British Pound – The British pound strengthened against the US dollar but weakened against the Euro. Producer prices grew at a stronger than expected rate in the month of February, which suggests that consumer prices, due out next week could also reflect stronger inflationary pressures. In addition to PPI, house prices also grew by a faster rate in January. The housing market continues to stabilize and show strength which would provide a good backdrop for another rate by the Bank of England in the second half of the year. Looking ahead, we are expecting more house price reports from the Financial Times and the Royal Institute of Chartered Surveyors. The trade balance is also due for release. Lower oil prices in the month of February are expected to narrow the trade deficit. All of these pieces of data are important, but not as much as the labor market report due on Wednesday. Therefore expect the market to hold its breath for the US data and not the UK data tomorrow.

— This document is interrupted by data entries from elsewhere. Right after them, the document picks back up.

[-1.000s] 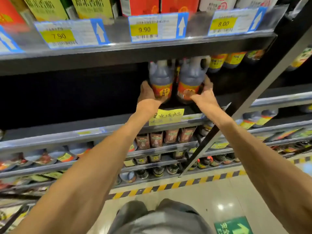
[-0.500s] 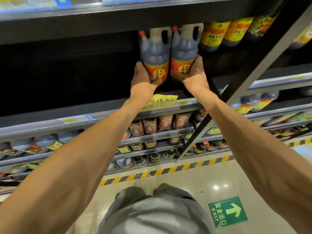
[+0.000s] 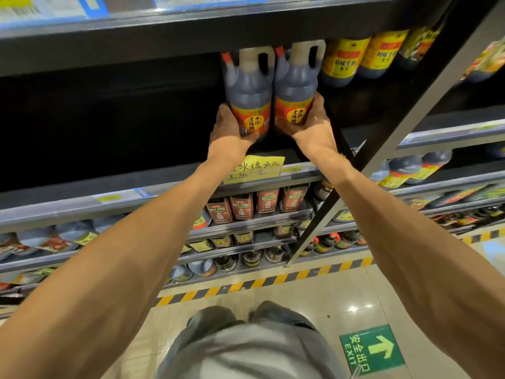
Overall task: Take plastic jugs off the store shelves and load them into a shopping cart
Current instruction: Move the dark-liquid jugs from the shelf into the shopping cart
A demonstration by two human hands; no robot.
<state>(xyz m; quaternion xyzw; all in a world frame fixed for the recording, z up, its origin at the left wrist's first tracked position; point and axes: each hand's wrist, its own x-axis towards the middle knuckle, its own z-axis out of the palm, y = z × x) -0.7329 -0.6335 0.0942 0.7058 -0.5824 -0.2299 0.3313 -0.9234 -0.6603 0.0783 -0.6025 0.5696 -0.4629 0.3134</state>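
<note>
1. Both arms are stretched up to the shelf (image 3: 164, 184), each hand at the base of its own jug.
2. The left hand (image 3: 229, 132) cups the lower part of the left jug (image 3: 248, 97); its fingers are curled round the far side (mostly hidden behind the label), with the thumb lying along the near edge.
3. The right hand (image 3: 311, 124) grips the right jug (image 3: 295, 88) the same way, fingers wrapped up its right flank and the palm under the bottom corner.
4. The two jugs stand side by side, touching or nearly so, upright, with dark liquid inside, red caps at the upper left and moulded handles at the top, just under the shelf above.
5. Whether their bases rest on the shelf board or sit slightly off it I cannot tell; the hands cover that spot.
6. Each carries an orange-red label with a yellow circle and Chinese lettering.
7. Just to the right stand yellow-labelled bottles (image 3: 344, 61) of dark liquid.
8. A handwritten yellow note (image 3: 254, 168) hangs on the shelf edge below the hands.
9. Lower shelves hold brown cartons (image 3: 257, 203) and more bottles.
10. On the floor runs a yellow-and-black stripe (image 3: 246, 285), and a green exit sign (image 3: 371, 351) lies near the person's feet.
</note>
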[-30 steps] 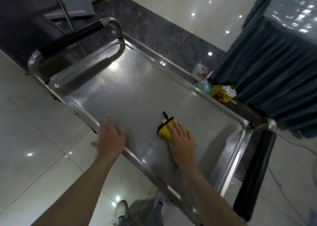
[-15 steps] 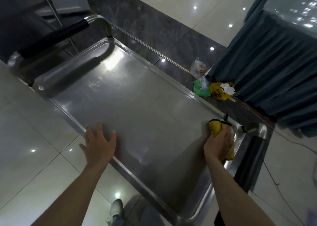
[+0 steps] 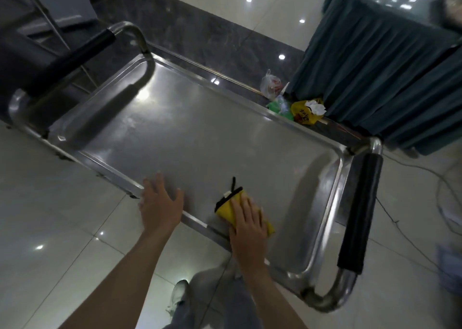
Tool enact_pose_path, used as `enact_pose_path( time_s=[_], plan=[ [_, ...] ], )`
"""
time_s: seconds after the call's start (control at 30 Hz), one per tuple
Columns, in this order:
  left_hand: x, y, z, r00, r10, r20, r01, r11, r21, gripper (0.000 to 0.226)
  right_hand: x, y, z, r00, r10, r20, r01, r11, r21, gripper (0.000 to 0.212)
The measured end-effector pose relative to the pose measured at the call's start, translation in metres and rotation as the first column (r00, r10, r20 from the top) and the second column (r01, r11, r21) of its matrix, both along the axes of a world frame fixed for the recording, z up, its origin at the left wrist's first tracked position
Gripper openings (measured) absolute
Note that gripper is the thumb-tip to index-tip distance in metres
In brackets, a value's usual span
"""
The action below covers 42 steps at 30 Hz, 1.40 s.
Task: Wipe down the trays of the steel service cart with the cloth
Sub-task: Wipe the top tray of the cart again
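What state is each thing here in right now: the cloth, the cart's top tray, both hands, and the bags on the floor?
Yellow cloth: flat on the tray, pressed under the right hand.
Top tray: bare steel, nothing on it but the cloth.
Right hand: fingers straight, pressing the cloth.
Left hand: open, resting on the tray's near rim.
Plastic bags: crumpled on the floor beyond the cart.

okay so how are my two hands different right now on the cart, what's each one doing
The right hand presses flat on the yellow cloth; the left hand holds nothing. The left hand rests across the near rim of the top tray, fingers spread, while the right hand's fingers lie close together. The right hand sits further along the tray toward the black-sleeved handle. Both are open, palms down, at the near edge.
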State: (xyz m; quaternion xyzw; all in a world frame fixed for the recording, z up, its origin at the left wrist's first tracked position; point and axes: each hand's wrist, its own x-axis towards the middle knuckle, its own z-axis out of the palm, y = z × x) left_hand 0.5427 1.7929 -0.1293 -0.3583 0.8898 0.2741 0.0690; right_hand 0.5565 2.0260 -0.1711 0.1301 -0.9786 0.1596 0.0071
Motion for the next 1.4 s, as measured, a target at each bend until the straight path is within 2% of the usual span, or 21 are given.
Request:
enact_pose_path(
  time_s=[0.07, 0.13, 0.27, 0.4, 0.53, 0.63, 0.7, 0.83, 0.93, 1.03, 1.17, 1.23, 1.3, 1.4],
  plan=[
    [0.006, -0.004, -0.001, 0.998, -0.047, 0.035, 0.047, 0.999, -0.007, 0.076, 0.010, 0.010, 0.003, 0.996, 0.085, -0.005, -0.085, 0.995, 0.061, 0.070],
    [0.010, -0.006, -0.001, 0.997, -0.062, 0.052, 0.062, 0.998, -0.010, 0.075, 0.006, 0.027, 0.004, 0.999, 0.049, 0.004, -0.050, 0.995, 0.088, 0.073],
    [0.016, -0.005, -0.001, 0.994, -0.102, 0.028, 0.102, 0.995, -0.018, 0.075, -0.017, 0.074, 0.006, 0.961, -0.273, 0.043, 0.270, 0.961, 0.061, 0.059],
    [0.019, -0.007, -0.006, 0.990, -0.138, 0.034, 0.139, 0.990, -0.035, 0.077, -0.030, 0.115, 0.011, 0.820, -0.569, 0.060, 0.570, 0.822, -0.005, 0.052],
    [0.017, -0.006, -0.011, 0.986, -0.165, 0.013, 0.166, 0.984, -0.061, 0.080, -0.015, 0.112, 0.018, 0.758, -0.649, 0.067, 0.651, 0.758, -0.023, 0.054],
    [0.016, -0.005, -0.011, 0.984, -0.176, 0.014, 0.176, 0.984, -0.033, 0.082, 0.013, 0.088, 0.020, 0.726, -0.675, 0.133, 0.685, 0.727, -0.053, 0.055],
    [0.015, -0.006, -0.008, 0.986, -0.163, 0.025, 0.163, 0.987, 0.001, 0.083, 0.032, 0.070, 0.016, 0.729, -0.669, 0.142, 0.682, 0.728, -0.071, 0.057],
    [0.018, -0.010, -0.002, 0.987, -0.164, 0.004, 0.163, 0.983, 0.084, 0.082, 0.058, 0.032, 0.008, 0.801, -0.595, 0.071, 0.598, 0.800, -0.049, 0.060],
    [0.023, -0.021, 0.004, 0.989, -0.138, -0.043, 0.144, 0.974, 0.174, 0.078, 0.062, 0.000, 0.010, 0.828, -0.559, 0.035, 0.560, 0.825, -0.080, 0.051],
    [0.028, -0.042, 0.008, 0.984, -0.144, -0.107, 0.168, 0.949, 0.266, 0.072, 0.057, -0.038, 0.010, 0.864, -0.503, 0.001, 0.502, 0.862, -0.077, 0.055],
    [0.038, -0.090, 0.009, 0.942, -0.224, -0.252, 0.309, 0.871, 0.383, 0.059, 0.046, -0.111, 0.006, 0.916, -0.402, -0.024, 0.400, 0.915, -0.056, 0.051],
    [0.040, -0.120, 0.011, 0.910, -0.267, -0.317, 0.382, 0.837, 0.392, 0.053, 0.039, -0.154, 0.009, 0.921, -0.387, -0.037, 0.385, 0.922, -0.040, 0.055],
    [0.040, -0.151, 0.012, 0.887, -0.292, -0.358, 0.424, 0.821, 0.382, 0.046, 0.036, -0.191, 0.012, 0.925, -0.379, -0.038, 0.378, 0.925, -0.031, 0.045],
    [0.037, -0.196, 0.009, 0.884, -0.282, -0.374, 0.424, 0.820, 0.385, 0.038, 0.031, -0.240, 0.025, 0.929, -0.368, -0.030, 0.368, 0.930, -0.003, 0.044]
  ],
)
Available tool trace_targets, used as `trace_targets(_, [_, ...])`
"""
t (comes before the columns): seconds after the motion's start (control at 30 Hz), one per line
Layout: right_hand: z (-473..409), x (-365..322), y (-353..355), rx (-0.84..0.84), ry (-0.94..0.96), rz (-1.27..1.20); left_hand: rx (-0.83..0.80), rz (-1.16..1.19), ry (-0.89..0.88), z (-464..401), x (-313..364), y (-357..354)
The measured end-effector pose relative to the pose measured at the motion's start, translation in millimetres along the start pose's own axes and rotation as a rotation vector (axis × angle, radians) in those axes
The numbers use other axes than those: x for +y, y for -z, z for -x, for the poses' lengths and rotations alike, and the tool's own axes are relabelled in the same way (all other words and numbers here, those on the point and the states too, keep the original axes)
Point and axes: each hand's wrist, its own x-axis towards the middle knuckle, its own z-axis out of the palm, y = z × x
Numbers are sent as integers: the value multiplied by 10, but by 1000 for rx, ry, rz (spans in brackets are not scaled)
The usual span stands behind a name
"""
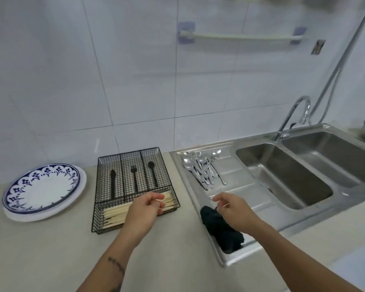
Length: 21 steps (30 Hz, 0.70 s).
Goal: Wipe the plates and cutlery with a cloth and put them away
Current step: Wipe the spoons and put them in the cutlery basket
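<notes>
Left hand: the left hand (144,209) hovers over the near end of the wire organizer (133,190), fingers loosely curled with the tips near the thumb; whether it touches the chopsticks (116,212) below cannot be told.
Right hand: the right hand (230,209) reaches over the drainboard (240,186) to the right of the organizer, fingers loosely curled, thumb and forefinger close together; whether they pinch anything cannot be told.
Cloth: a dark cloth (221,230) lies crumpled on the near end of the drainboard, just under the right wrist.
Cutlery: a pile of steel spoons and forks (202,167) rests on the far end of the drainboard, right of the organizer.
Organizer: black mesh, three far compartments showing a black knife, fork and spoon shape, and one near compartment with pale chopsticks lying crosswise.
Plates: a stack of plates (43,190), the top one white with a blue patterned rim, sits left of the organizer.
Table: a beige table (51,253) carries the organizer and plates.
Sink: a steel double sink (287,175) with a curved faucet (293,116) lies beyond the drainboard, farther right.
Room: white tiled wall (93,70) behind, with a towel bar (240,35) mounted high above the drainboard.
</notes>
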Motion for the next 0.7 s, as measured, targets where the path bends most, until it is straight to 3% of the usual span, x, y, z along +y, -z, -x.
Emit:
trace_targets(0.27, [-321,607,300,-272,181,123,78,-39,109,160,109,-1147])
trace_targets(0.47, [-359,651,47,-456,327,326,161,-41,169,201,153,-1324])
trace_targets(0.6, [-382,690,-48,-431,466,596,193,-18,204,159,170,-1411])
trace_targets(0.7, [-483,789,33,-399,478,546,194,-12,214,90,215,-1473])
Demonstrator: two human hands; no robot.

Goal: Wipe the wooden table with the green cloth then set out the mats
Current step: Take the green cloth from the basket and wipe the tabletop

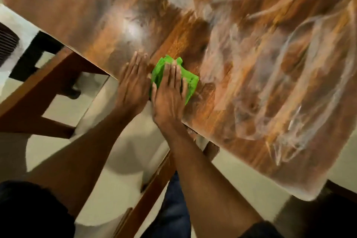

Japanese Yen – Shortly after the European market open, the Japanese Yen skyrocketed against all of the major currency pairs as dealers report the unwinding of more carry trades. Part of the move may have also been attributed to a delayed reaction to the stronger Japanese GDP data and Chinese trade surplus. A sharp revision to capital expenditures resulted in 5.5 percent GDP growth in the fourth quarter compared to an earlier estimate of 4.8 percent. Other data released this morning was not as encouraging however. The Capital Goods Price Index (CGPI) which is an inflationary measure remained flat in the month of February while the trade surplus narrowed from Y1.77 billion to Y1.19 billion. The Yen rally however was reversed when US traders came into the markets. The rally in the Dow could have helped to trigger the correction in the Japanese Yen. The Japanese Yen has been particularly volatile which means that even though there is no economic data due for release tonight, we could still see some decent volatility in the Japanese Yen. In fact, most of the big activity in the Japanese Yen happens during the Asian trading hours these days.

Commodity Currencies (CAD, AUD, NZD) – The Australian, New Zealand and Canadian dollars are all stronger today despite the fact that gold prices are flat and oil prices are lower. Canadian data has been extremely firm with productivity increasing 0.3 percent in the fourth quarter, which compares to the market’s expectation for a 0.3 percent drop. Australian data was mixed. Home loans were weaker than expected but investment lending and the Manpower Employment survey were stronger. Data patterns in New Zealand was the same with food prices growing by a meager 0.1 percent in February while the Manpower Employment survey increased from 25 to 32 percent. Generally speaking, the labor market is tight in both Australia and New Zealand, spurring speculation that Australia could resurrect its monetary policy tightening later this year. There is no Canadian data tomorrow, but New Zealand is expected to report retail sales while Australia release its business confidence survey. Even though softer readings are expected for both, the tightness of the labor market and continually hawkish comments from RBNZ Governor Bollard still leaves scope for an upside surprise.